With this paradoxically titled recording, Rhys has become a master of juxtaposition — setting deep and dark lyrics to a backdrop of easy-listening, poppy arrangements (with elements of Rhys’ signature style firmly in place: futuristic synths, harmonized vocals, brass ornamentation, etc.). Even with misanthropic titles like “Post-Apocalypse Christmas,” “At the End of the Line,” and “Slashed Wrists This Christmas,” the prolific musician/singer has given an alternate take on holiday merriment. It takes the joyfulness of the Christmastime and turns it on its head, all while maintaining the approachable qualities of holiday music.
And don’t worry — this one isn’t sung in Welsh.
- Text by Michael Danaher.
Common: "Blue Sky"
Production for Common’s new album, The Dreamer / The Believer, started back in 2009, along with Def Jam VP and early Common collaborator No I.D., but the Chicago hip-hop emcee has valid reasons for its unplanned delay. Since his last release, Universal Mind Control, in 2008, Common has written and published his memoir (One Day It’ll All Make Sense), launched a clothing line, landed acting roles in multiple films, founded The Common Ground Foundation, and was involved in one of this year's biggest feuds as a White House poetry-night honoree.
Though the album’s title aptly represents most of its deep, positive content, there are more than a few negative rap stereotypes, creating a lyrical dichotomy. The first track, “The Dreamer,” which includes Common’s exclamations of faith and gratitude and a spoken poem by Pulitzer Prize winner Maya Angelou, rolls into “Ghetto Dreams” with sexist rhymes by Nas. Likewise, the uplifting, ELO-sampled “Blue Sky” is followed by chest-puffing machismo in “Sweet.” And later, the chorus of “Celebrate” ruins an otherwise feel-good track, proclaiming that the narrator has “a couple hundred bitches around” — all before "Windows," a ballad about a father and young daughter.

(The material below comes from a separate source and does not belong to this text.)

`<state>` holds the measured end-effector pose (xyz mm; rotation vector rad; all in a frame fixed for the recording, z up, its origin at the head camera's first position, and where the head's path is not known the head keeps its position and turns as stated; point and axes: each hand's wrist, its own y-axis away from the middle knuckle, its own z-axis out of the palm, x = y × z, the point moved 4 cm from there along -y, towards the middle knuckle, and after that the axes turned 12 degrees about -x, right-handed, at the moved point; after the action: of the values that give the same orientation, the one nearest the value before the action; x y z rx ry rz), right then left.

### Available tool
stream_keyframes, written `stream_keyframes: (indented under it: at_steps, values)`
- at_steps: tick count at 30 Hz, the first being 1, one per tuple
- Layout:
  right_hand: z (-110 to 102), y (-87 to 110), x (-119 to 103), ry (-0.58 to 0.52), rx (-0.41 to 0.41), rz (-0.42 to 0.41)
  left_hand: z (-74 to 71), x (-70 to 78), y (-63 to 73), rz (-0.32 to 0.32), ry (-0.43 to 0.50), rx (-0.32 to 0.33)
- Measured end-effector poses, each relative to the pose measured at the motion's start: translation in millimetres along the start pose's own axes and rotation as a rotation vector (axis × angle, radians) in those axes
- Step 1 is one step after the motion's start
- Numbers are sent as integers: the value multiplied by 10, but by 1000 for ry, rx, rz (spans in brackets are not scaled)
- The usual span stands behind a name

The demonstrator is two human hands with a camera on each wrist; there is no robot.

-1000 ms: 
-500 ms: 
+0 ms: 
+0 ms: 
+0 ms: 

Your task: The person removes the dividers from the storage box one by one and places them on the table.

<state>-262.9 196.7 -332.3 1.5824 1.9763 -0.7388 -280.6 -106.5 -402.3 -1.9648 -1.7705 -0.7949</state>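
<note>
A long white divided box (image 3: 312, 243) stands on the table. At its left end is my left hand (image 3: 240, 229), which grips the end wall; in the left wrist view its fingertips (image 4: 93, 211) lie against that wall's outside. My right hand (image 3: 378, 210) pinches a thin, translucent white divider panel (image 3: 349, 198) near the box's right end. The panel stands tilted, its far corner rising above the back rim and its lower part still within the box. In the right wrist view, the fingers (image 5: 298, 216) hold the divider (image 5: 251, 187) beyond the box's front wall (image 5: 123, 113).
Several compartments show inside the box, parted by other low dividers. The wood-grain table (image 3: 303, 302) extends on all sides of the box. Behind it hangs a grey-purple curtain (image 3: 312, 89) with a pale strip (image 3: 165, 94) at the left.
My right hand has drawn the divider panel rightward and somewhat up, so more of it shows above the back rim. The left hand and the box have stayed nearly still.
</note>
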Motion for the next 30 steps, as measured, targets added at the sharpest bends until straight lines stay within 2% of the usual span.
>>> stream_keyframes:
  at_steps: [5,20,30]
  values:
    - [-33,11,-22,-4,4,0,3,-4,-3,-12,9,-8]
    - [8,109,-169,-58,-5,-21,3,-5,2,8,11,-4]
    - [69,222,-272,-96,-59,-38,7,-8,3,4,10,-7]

But despite the lyrical disparities, the aforementioned tracks do not lack in quality, and they rather signify the two main styles on the album – slow grooves alongside harder-hitting production. Neo-soul crooning and minor-key piano chords as just as likely to lead a track as rap-siren blares and turntable scratches. As his ninth studio in 20 years, The Dreamer / The Believer once again delivers Common’s distinctive brand of hip hop.
- Text by Lauren Zens.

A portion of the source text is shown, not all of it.